Doppelgangers of the self in Emma

Jane Austen mirrors certain features of certain characters in order to showcase the narrowness of choice for eighteenth and nineteenth century women.

Jane Fairfax represents a specific kind of a possibility for Harriet Smith. She, just like Harriet, are plucked out of a life of anonymous destitution and an attempt is made to transform them in order to give them a better prospect for life. In Jane’s case, the transformation is successful in the sense that George Knightley thinks is significant; she attains a superior level of learning. Harriet on the other hand, attains an ambition for higher society that is not equivalent to her learning due mainly to her role model Emma Woodhouse. Both Harriet and Jane show that making such a Pygmalion level attempt to improve someone is unjust, because in order to achieve complete transformation one must change all of the circumstances of a person’s life. Harriet even has the opportunity to play the gothic victim, when she is attacked by the gypsies and she is allowed to partake of the pleasure of shock, something reserved for gothic heroines like Jane Fairfax (Miller 143-146) .
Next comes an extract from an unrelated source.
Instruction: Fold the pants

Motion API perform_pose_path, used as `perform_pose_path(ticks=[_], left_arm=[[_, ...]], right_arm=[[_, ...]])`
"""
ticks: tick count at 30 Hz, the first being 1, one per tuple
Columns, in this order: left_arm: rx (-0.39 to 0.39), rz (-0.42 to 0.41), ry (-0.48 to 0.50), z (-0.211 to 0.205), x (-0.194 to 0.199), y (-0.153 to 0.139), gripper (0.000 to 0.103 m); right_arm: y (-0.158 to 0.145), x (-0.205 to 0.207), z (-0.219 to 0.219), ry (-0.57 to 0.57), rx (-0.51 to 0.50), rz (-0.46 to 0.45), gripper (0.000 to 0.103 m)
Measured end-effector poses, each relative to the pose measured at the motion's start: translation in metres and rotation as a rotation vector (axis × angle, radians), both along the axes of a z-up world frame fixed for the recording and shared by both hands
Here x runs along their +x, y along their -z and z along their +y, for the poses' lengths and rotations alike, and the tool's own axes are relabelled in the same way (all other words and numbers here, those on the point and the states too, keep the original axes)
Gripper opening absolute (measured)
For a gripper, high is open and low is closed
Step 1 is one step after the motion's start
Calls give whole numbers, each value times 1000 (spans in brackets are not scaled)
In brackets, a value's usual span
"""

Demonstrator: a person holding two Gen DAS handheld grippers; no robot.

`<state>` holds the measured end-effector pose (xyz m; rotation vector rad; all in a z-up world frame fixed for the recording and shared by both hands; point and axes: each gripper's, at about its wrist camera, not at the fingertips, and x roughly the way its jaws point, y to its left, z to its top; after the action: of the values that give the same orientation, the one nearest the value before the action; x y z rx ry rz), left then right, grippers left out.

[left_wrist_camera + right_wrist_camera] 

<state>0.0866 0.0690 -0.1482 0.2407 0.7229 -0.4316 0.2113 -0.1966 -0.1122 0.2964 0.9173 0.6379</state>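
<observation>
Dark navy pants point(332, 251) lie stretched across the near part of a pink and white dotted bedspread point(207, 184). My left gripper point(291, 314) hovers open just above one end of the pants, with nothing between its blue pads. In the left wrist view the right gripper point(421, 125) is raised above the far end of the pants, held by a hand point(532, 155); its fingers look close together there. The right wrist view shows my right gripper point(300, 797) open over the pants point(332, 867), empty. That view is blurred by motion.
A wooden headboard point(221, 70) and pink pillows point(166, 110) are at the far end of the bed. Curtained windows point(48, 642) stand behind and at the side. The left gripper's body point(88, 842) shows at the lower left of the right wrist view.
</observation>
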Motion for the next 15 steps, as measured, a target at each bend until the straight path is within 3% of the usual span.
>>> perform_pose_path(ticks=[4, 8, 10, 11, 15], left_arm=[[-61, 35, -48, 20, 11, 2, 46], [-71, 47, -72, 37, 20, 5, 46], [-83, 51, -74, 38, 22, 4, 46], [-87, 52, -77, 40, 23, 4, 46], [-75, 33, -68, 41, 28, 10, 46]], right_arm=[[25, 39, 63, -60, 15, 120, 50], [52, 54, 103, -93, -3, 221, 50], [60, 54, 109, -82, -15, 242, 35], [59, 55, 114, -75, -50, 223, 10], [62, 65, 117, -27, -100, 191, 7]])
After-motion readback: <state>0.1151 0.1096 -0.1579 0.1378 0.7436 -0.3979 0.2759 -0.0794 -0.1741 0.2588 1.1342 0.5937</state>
Augusta Elton, née Hawkins, is Emma Woodhouse’s mirror. George Knightley criticizes Emma for not applying herself more to her reading and her instrument, and we are given a vision of the danger of Emma turning into a Mrs. Elton. Mrs. Elton shows her inferior understanding of the Italian language, often misaddressing Mr. Elton as “Cara Sposo”.  Emma and Mrs. Elton dominate whatever space they are in; Emma presides over all domestic matters in her father’s house and Mrs. Elton dominates any space she is in, to the point of being overbearing: she insists on being “lady patroness” at any social functions at Donwell Abbey. Emma shows her imperious attitude by meddling in Harriet’s marriage prospects and Mrs. Elton demonstrates her pompous demeanor by over-exerting her kindness towards Jane Fairfax in obtaining a governess position. Additionally, they are both self-important creatures; Mrs. Elton believes the ball at the Crown is being given in her honour, instead of Emma’s and Emma shows that she is desperate to get invited to the Coles’ gathering because the lack of an inclusion at such an event would decrease her perceived value.

Miss Bates is tolerated in Austen’s Highbury because all women can see the unhappy potential of their future turning out like Miss. Bates’. Her life represents the parallel future of any woman’s; she is the gothic victim like Jane Fairfax with reduced prison-like circumstances, she has little learning like Emma and Mrs. Elton, and she has the blind kindness of Mrs. Weston. She is grateful to others for their kindness but they are grateful for not having her life. When Emma declares to Harriet Smith, that she is not inclined to being married, Harriet reminds her that in choosing this path she might be choosing future akin to that of Miss Bates.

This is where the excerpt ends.